Saturday, January 12, 2013

Film folks furious, Premier Photo Op censors Facebook comments

My story in Business in Vancouver about the B.C. Liberal government purposely omitting the film, TV and video gaming industries (collectively known as "screen-based entertainment") from Premier Christy Clark's BC Jobs Plan has struck a chord.

You can read the story here.

Film and TV workers suffering from a lack of work have bombarded Clark's Facebook page with hundreds of passionate pleas for her to help the industry, which has fallen to fourth in North America after Ontario lured producers with lucrative tax credits that B.C. has yet to match. Premier Jobs! Families! is being reminded that many families rely on jobs in film and TV, but there have been fewer jobs of late, meaning hard times for some families.

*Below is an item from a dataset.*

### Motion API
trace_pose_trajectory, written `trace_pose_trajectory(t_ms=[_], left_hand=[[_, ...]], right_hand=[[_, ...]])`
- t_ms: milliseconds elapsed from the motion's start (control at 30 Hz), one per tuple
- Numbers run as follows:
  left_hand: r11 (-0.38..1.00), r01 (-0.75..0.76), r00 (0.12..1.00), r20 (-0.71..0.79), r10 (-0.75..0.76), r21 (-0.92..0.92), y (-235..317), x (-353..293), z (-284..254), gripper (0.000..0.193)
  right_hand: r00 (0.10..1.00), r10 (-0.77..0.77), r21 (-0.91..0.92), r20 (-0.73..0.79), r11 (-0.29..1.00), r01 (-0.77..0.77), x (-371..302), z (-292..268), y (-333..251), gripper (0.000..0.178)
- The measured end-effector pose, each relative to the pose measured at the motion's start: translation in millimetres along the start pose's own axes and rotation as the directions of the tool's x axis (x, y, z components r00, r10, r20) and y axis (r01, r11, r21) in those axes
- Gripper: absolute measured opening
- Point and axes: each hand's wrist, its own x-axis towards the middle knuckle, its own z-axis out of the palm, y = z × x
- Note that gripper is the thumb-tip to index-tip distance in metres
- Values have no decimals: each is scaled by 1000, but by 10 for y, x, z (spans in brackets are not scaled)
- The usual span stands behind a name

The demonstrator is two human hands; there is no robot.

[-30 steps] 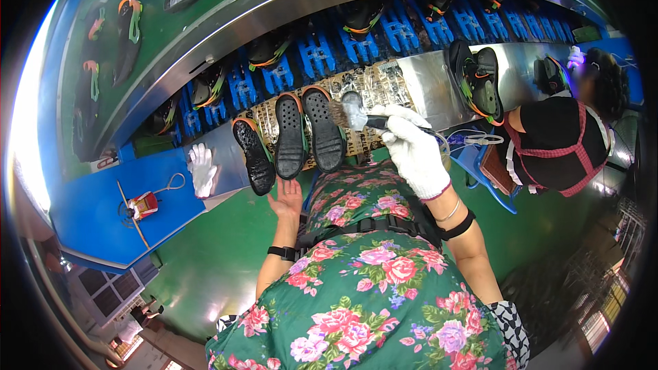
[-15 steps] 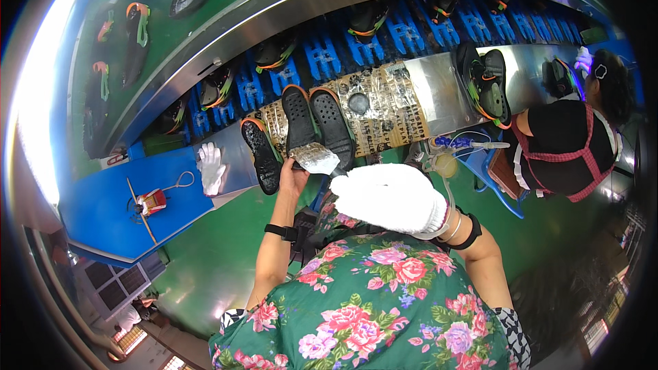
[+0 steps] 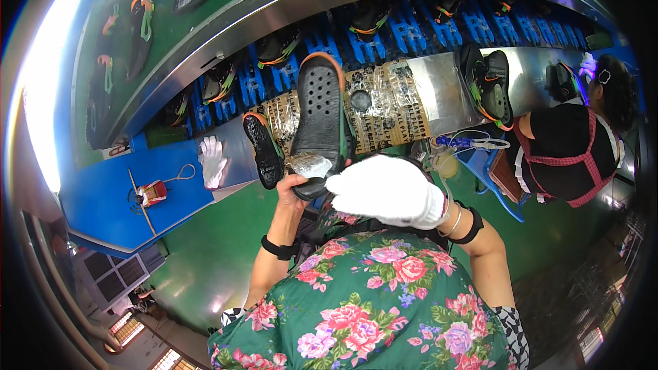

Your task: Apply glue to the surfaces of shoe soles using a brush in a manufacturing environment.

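Note:
My bare left hand (image 3: pixel 291 190) grips the near end of a black shoe sole (image 3: pixel 320 106), which has an orange rim and several small holes. The sole is raised off the bench toward me. My right hand (image 3: pixel 387 192) wears a white glove, closed round a flat brush (image 3: pixel 310 164) with a whitish ferrule. The brush's head lies over the near part of the sole; whether it touches cannot be told. Partly hidden behind the raised sole is a second sole (image 3: pixel 350 136). Left of them rests a third sole (image 3: pixel 262 151) with a dark, glossy inner face.
Printed brown cardboard (image 3: pixel 391 106) covers part of the metal bench. Beyond runs a conveyor with blue racks (image 3: pixel 409 33) carrying shoes. On the left are a white glove (image 3: pixel 212 162) and a blue table (image 3: pixel 110 195). A shoe pair (image 3: pixel 485 89) and a co-worker (image 3: pixel 569 140) are on the right.
My left hand has lifted the sole from the cardboard and brought it nearer. My gloved hand and the brush have shifted slightly left and down, over the sole's near end.

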Motion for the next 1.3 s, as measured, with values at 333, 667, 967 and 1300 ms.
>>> trace_pose_trajectory(t_ms=[333,667,967,1300], left_hand=[[986,128,943,294,-154,107,7,196,857,100],[928,287,898,403,-175,-237,-49,302,1149,95],[847,493,845,341,-412,-199,-150,199,1207,102],[810,496,846,385,-369,-313,-149,169,1172,100]], right_hand=[[869,168,322,-464,947,-11,24,-151,281,19],[898,247,300,-364,944,-138,-46,-259,221,20],[912,307,399,-271,898,-184,-111,-713,405,18],[866,104,-43,-489,989,-143,-128,-649,131,14]])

They're mad as hell and not going to take it anymore, because they think the Premier frankly doesn't give a damn and she can't handle the truth. They want to remind her she relies on the kindness of strangers (aka voters) to keep her employed. Show me the money, they say.

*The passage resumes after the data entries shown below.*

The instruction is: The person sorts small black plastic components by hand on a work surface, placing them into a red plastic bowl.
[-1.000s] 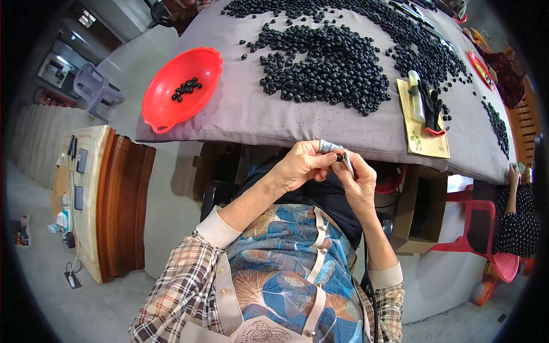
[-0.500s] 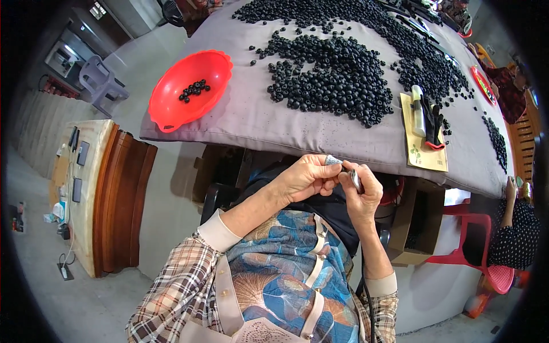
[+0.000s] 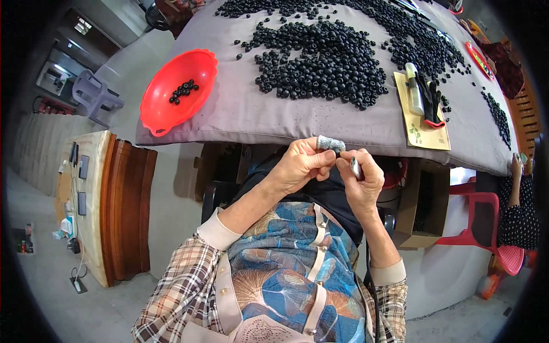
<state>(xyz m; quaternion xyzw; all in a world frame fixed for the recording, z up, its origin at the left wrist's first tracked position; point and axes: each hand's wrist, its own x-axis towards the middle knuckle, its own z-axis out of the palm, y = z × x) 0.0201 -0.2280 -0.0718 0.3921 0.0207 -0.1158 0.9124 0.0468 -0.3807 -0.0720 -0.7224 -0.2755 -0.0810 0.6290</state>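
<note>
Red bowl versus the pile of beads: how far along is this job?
Barely started. Done: only a few black beads lie in the red bowl. In hand: the left hand and right hand work together below the table edge. Left: the big bead pile on the cloth.

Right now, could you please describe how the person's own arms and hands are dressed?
Both forearms wear plaid sleeves in brown, white and dark checks, ending in plain cream ribbed cuffs. The left hand is bare except for a grey speckled finger cot capping one fingertip. The right hand is bare. No rings or watch can be seen.
</note>
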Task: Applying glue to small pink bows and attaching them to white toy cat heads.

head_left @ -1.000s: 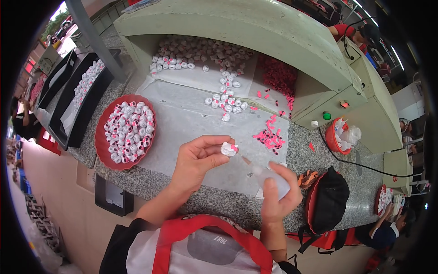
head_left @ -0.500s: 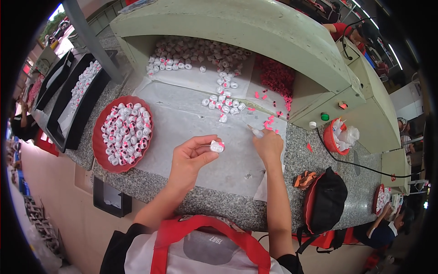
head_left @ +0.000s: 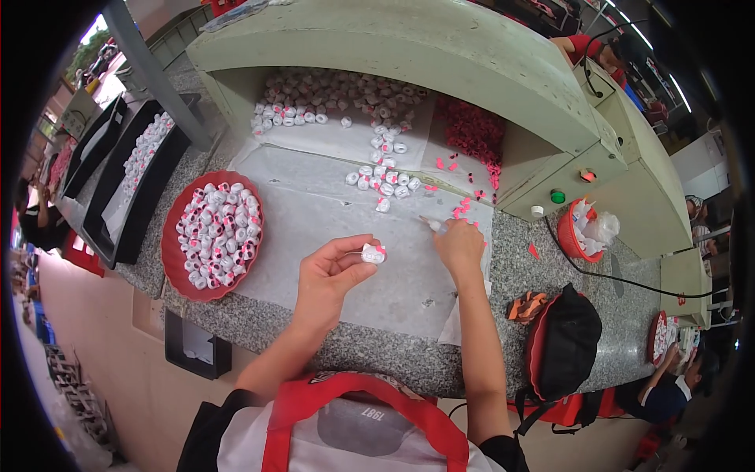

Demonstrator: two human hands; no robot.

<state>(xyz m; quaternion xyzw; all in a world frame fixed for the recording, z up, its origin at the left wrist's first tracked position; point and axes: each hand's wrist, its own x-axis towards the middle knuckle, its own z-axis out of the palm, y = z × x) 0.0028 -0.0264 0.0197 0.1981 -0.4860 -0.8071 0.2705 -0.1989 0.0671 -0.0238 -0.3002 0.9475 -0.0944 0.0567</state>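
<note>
Between the thumb and fingers of my left hand (head_left: 334, 271) is a small white cat-head figurine (head_left: 373, 253) with a pink bow at one ear. My right hand (head_left: 461, 250) grips a small white squeeze bottle (head_left: 435, 225), its thin tip pointing left over the paper; the fingers partly hide it. Just beyond that hand lie small pink bow pieces (head_left: 461, 209). A loose group of white figurines (head_left: 383, 182) sits on the paper sheet (head_left: 314, 206), farther off than both hands. To the left, a red scalloped bowl (head_left: 171, 271) is heaped with white-and-pink figurines.
A pale green metal hood (head_left: 393, 47) arches over piled figurines and a pink heap (head_left: 469, 132). On the right are a red basket (head_left: 568, 236), a black cable (head_left: 613, 276) and a black bag (head_left: 568, 342). Black trays (head_left: 130, 189) stand left. Other people work nearby.
The bottle's tip has moved slightly left, and the bottle lies a little flatter in my right hand. My left hand keeps the figurine in nearly the same place.
</note>
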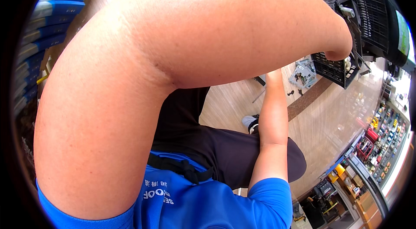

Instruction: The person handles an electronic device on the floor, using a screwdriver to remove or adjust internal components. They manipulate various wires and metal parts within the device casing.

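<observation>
My left arm stretches across the top of the view, bent at the elbow. At its far right end only the back edge of my left hand (339,53) shows, beside a black plastic crate (330,69); its fingers are hidden. My right forearm reaches up from the blue sleeve and passes behind the left forearm, which covers my right hand. Between the two lie small clear bags of parts (302,76) on the floor, with a few small black pieces (290,93) just below them. What either hand touches cannot be made out.
Another black slatted crate (370,17) stands at the upper right. Blue and white stacked packages (56,10) rise at the left. Shelves with many small goods (385,131) line the right side. My knee (297,159) and a shoe (250,121) are below the forearm.
</observation>
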The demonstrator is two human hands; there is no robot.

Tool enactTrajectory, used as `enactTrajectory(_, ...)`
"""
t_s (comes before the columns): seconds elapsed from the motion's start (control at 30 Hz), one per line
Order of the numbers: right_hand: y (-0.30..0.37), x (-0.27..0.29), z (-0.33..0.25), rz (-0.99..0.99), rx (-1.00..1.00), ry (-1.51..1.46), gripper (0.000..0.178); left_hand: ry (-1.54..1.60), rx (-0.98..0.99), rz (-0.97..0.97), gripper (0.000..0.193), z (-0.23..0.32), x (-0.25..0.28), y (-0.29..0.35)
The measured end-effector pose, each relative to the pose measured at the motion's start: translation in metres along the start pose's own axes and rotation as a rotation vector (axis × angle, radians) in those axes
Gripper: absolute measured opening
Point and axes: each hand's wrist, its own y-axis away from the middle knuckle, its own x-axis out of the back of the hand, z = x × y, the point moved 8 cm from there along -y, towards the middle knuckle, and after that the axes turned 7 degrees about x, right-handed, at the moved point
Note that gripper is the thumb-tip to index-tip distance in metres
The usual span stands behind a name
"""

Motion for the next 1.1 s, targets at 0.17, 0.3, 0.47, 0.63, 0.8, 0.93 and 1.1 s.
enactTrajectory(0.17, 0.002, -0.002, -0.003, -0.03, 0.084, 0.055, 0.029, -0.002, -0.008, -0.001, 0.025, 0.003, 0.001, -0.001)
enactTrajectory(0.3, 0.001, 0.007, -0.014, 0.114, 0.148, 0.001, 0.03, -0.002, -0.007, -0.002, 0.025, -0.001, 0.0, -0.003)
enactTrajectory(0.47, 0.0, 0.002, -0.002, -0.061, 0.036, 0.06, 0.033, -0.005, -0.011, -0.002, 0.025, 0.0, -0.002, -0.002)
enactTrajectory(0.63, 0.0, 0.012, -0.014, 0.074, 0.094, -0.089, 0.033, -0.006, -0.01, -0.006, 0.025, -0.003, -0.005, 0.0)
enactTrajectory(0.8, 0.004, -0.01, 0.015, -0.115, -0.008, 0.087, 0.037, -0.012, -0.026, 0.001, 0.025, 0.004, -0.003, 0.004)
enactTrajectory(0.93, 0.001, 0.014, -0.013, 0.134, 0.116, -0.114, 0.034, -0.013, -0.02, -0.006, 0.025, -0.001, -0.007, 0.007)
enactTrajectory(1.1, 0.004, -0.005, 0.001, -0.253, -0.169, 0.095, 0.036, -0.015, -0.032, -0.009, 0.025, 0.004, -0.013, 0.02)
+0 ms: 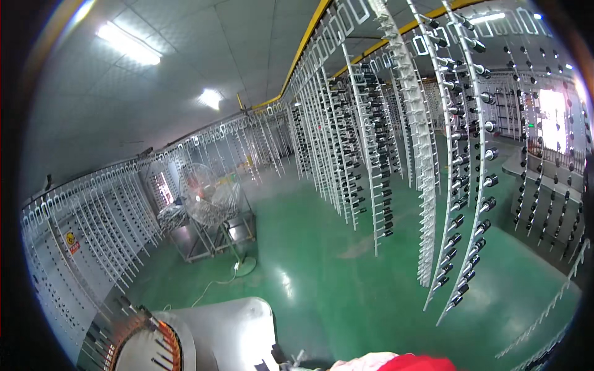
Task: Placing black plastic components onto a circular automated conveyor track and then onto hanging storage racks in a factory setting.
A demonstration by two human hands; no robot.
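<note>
Neither of my hands shows in the head view. At the lower edge a bit of red and pale pink cloth point(396, 362) comes into the picture; I cannot tell whether it is a sleeve. Left of it, small dark and metal parts point(289, 358) are cut off by the edge. A shiny metal tabletop point(238, 324) lies at the lower left. Beside it stands a round fixture point(148, 351) with an orange-lit ring and several dark pins sticking out. Long pale hanging racks point(479, 154) with black cylindrical parts on pegs hang to the right.
A yellow overhead rail point(303, 46) carries many racks across the room. A large standing fan point(204, 195) is beside metal frame carts point(192, 238), its cable trailing over the green floor point(309, 260). More racks point(102, 216) line the left wall. A bright opening point(552, 120) lies far right.
</note>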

However, what we've got here is a failure to communicate. Someone in Clark's office cleansed the Facebook page of the comments (which did not appear to me to be offensive). Furious Facebookers have responded with a slew of new comments, complaints about the apparent censorship and even this digest of the comments that were deleted
Dax Belanger There was nothing in those posts that was a personal attack. The comments were well thought out and respectful. The deletion of them speaks volumes. Shame on this blatant disrespect for the voters of BC.
Sanchia Wong  Ms Clark, you might need to hire some new people in your office. I am not sure if they deleted the postings based on your instructions or they deleted them so that they do not have to tell you about them, and hence addressing the issue. I am pretty sure this will get deleted as well.
Below is a file showing some of the comments posted on Jan. 11.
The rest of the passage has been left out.